Однажды, в ненастный декабрьский вечер, наскоро стряхнув снег с пальто и шапки, Григорий, не ожидая вопроса Катерины Семеновны, весело произнес:
– Ну, теперь войне действительно скоро конец.
Все вздохнули с облегчением, устремив на Петровского вопросительные взгляды.
Григорий вынул из кармана небольшую бумагу, отпечатанную на гектографе синей краской, и, поглядывая на нее, начал рассказ:
– Порт-Артур пал. Пала неприступная крепость. Россия, шесть лет владея ею, затратила на укрепление миллионы народных денег. Россия считала себя непобедимой: во всех газетах писали о том, что русский царь проучил азиатских вояк. И вдруг маленькая Япония победила великана…
– Выходит, она сильнее?
– Не в этом дело. Русские солдаты храбрые и мужественные. Но проиграл не народ, а Николай Второй со своими министрами и генералами. Это поражение на руку простому трудовому люду: ослабленный в войне царизм легче будет свергнуть и легче будет взять власть в свои руки.
Иван Макарович, выслушав Петровского, сокрушенно покачал головой:
– Ты, Григорий, все понятно растолковал. А как обидно получается, совсем как в улье: целый день трудяга пчелка носит медок, а он достается ненасытным трутням…
Катерина Семеновна, внимательно следившая за разговором, спросила:
– А все же, Гриша, как ты думаешь, скоро вернется Степан?

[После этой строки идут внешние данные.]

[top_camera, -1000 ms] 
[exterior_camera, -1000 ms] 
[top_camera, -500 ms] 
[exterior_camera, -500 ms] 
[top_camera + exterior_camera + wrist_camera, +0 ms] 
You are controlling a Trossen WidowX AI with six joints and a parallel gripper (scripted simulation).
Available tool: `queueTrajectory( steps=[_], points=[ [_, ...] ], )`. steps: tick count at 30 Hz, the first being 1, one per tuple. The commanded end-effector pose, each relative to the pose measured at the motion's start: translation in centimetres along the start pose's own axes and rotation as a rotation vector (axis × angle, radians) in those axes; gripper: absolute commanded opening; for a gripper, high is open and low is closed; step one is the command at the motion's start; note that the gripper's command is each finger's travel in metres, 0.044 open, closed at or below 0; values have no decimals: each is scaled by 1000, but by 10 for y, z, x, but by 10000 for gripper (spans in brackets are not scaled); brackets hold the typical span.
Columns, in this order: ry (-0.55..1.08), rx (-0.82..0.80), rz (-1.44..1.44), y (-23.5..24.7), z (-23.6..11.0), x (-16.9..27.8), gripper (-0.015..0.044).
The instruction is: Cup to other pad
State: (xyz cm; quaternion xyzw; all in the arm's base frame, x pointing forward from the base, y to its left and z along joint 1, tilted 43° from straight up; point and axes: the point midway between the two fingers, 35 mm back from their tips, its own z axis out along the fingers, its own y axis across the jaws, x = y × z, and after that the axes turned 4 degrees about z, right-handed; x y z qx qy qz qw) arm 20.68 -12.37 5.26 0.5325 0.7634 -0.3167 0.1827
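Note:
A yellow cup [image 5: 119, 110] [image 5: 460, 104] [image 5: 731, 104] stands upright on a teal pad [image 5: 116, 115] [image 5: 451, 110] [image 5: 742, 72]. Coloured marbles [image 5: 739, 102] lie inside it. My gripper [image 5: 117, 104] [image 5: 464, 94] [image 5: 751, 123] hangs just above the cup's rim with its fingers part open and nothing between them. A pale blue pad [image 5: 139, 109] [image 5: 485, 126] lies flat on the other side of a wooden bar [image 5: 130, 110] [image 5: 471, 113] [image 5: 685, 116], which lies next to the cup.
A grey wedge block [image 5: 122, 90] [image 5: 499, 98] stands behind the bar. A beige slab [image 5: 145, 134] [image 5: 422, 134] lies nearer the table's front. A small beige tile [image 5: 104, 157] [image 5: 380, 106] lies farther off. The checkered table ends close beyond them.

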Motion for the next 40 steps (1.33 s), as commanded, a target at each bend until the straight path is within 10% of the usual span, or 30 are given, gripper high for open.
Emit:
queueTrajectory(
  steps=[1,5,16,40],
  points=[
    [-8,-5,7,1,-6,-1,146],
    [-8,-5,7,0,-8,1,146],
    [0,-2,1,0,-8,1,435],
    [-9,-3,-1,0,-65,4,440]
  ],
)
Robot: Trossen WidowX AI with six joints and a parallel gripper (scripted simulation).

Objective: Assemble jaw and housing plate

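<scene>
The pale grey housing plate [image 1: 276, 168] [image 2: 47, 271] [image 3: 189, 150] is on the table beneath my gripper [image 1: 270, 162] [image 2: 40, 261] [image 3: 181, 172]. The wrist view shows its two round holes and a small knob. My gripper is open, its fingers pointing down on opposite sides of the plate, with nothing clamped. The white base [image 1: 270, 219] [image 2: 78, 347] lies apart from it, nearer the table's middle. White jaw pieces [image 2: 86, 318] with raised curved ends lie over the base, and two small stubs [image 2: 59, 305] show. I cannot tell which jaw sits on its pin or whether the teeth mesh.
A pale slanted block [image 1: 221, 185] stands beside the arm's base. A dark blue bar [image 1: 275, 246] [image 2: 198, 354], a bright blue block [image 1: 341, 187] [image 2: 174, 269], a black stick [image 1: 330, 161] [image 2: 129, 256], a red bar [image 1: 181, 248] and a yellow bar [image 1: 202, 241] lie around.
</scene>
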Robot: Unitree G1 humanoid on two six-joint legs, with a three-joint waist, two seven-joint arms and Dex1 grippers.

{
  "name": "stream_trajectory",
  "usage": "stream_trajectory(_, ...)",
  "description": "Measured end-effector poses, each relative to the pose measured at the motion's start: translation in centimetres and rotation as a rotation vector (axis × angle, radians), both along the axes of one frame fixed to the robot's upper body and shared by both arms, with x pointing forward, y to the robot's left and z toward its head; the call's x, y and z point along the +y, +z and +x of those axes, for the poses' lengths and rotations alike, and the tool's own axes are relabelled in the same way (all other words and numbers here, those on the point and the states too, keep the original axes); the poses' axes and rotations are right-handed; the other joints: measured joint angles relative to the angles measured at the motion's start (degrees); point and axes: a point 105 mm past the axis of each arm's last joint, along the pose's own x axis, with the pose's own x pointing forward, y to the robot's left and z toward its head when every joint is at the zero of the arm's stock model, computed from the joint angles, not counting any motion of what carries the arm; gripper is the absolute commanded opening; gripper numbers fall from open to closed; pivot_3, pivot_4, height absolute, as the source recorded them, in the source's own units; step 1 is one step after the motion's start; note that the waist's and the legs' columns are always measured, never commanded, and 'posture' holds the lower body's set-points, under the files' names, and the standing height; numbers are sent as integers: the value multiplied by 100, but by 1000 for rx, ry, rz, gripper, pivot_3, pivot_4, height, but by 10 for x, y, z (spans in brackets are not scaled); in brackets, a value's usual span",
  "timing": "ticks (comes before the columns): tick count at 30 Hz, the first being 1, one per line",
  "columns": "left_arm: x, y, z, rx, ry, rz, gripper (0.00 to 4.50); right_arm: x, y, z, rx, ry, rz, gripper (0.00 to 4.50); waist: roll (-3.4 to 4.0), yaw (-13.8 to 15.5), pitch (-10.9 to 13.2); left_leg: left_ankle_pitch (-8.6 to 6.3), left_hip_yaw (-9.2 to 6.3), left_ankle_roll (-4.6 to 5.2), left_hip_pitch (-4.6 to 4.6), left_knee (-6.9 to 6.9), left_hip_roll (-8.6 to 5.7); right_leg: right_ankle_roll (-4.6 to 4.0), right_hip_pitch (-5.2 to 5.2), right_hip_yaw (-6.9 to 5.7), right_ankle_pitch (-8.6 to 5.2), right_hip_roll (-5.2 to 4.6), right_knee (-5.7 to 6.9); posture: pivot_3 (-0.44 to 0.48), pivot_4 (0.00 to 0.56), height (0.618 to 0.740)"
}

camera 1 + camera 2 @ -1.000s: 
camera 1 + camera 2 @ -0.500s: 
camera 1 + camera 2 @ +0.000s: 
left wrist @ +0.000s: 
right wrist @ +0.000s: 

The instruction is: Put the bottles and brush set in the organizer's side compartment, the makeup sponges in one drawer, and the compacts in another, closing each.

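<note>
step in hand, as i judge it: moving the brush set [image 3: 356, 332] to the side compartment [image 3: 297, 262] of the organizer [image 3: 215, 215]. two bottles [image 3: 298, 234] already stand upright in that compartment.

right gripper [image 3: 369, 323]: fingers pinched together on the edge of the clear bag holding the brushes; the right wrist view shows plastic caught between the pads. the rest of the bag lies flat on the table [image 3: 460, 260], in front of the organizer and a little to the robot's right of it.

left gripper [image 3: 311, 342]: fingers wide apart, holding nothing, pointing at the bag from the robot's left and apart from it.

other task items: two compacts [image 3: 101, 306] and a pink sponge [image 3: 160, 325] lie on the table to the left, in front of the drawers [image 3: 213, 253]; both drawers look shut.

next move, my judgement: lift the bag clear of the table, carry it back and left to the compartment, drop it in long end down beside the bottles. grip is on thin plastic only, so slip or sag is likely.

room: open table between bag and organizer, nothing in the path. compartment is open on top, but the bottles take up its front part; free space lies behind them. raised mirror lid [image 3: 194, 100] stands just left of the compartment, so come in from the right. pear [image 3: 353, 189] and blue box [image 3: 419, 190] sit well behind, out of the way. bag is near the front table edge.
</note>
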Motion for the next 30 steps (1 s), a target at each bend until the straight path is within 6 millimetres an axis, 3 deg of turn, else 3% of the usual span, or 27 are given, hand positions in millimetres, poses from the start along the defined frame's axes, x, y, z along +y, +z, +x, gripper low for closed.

Смущенно улыбаясь, она неотрывно смотрела на него. Петровский понимал, что не может дать ей точного ответа, да она и сама это хорошо знала. Но он твердо ответил:
– Не печальтесь, родная. Степан скоро вернется.
2
В воскресенье, 9 января 1905 года, в Петербурге царь Николай II расстрелял мирную манифестацию рабочих. Несмотря на гробовое молчание местных газет, весть о Кровавом воскресенье молниеносно докатилась и до берегов Днепра.
Поздней морозной ночью на квартире Петровского в Новых Кайдаках экстренно собрался Екатеринославский комитет РСДРП. Был и представитель из центра, в котором Григорий Иванович узнал человека, которого они со Степаном Непийводой несколько лет тому назад трепетно ждали в Потемкинском парке. Теперь его называли товарищем Михаилом.
Окинув всех внимательным взглядом, словно собираясь запомнить каждого, товарищ Михаил сказал:
– Правительство утаивает правду о том, что произошло девятого января на Дворцовой площади. Мы же обязаны рассказать людям истину. Доведенные до отчаяния полуголодным существованием и изнурительным трудом, люди решили всем миром идти к царю-батюшке и просить у него заступничества и помощи. Во главе с попом Гапоном около ста сорока тысяч петербургских пролетариев с хоругвями и портретом царя двинулись на площадь в надежде на царскую милость. Но царь встретил мирный парод пулями и шашками… Около четырех с половиной тысяч человек убито и ранено.
Возгласы гнева и возмущения вырвались из груди притихших и взволнованных слушателей.
– Николай Второй, – продолжал Михаил, – решил запугать народ, но это ему не удалось. Если раньше часть рабочих верила в царя, то теперь он расстрелял эту наивную веру, показал дикую, жестокую полицейскую сущность самодержавного режима. Можем ли мы после этого молчать? Нет, не можем. Кровь питерских рабочих взывает к отмщенью! – горячо закончил товарищ Михаил свою речь.
Петровский поднялся с места и взволнованно заговорил:
– У рабочих есть проверенный способ отстаивать свои интересы – мы объявим стачку!
– Правильно, – единодушно поддержали его присутствующие…
С рассветом на высокой трубе Брянского завода ярким пламенем заполыхал алый флаг. Он реял в небе, напоминая о невинно пролитой крови петербургских рабочих, о боевой солидарности тружеников всей России.
Разговоры о петербургских событиях не утихали, о них можно было услышать всюду: в цехах, на улицах, в трамвае.
– А чем воевать?
– Ножом и топором.
– Ножом и топором против винтовки и пулемета?..
– Хорошо бы пушки. Но где их взять…
– Все пушки у царя…
«Жаль, – думал Петровский, – сейчас в городе нет моих первых учителей и соратников: Бабушкина, Лалаянца, Цхакая и Степана Непийводы. Сложная обстановка требует решительных и энергичных действий, а посоветоваться не с кем – многие арестованы или ушли в подполье».
Петровский изучил несколько ленинских статей, напечатанных в газете «Вперед», и решил ознакомить с ними заводских рабочих.
– Послушайте, как оценивает Владимир Ильич Ленин трагедию в Петербурге: «Величайшие исторические события происходят в России… Тысячи убитых и раненых – таковы итоги кровавого воскресенья 9 января в Петербурге. Войско победило безоружных рабочих, женщин и детей… Рабочий класс получил великий урок гражданской войны; революционное воспитание пролетариата за один день шагнуло вперед так, как оно не могло бы шагнуть в месяцы и годы серой, будничной, забитой жизни…»
– Именно забитой.
– У-у, как пишет! – восторженно воскликнул худощавый молодой доменщик, стоявший рядом с Петровским.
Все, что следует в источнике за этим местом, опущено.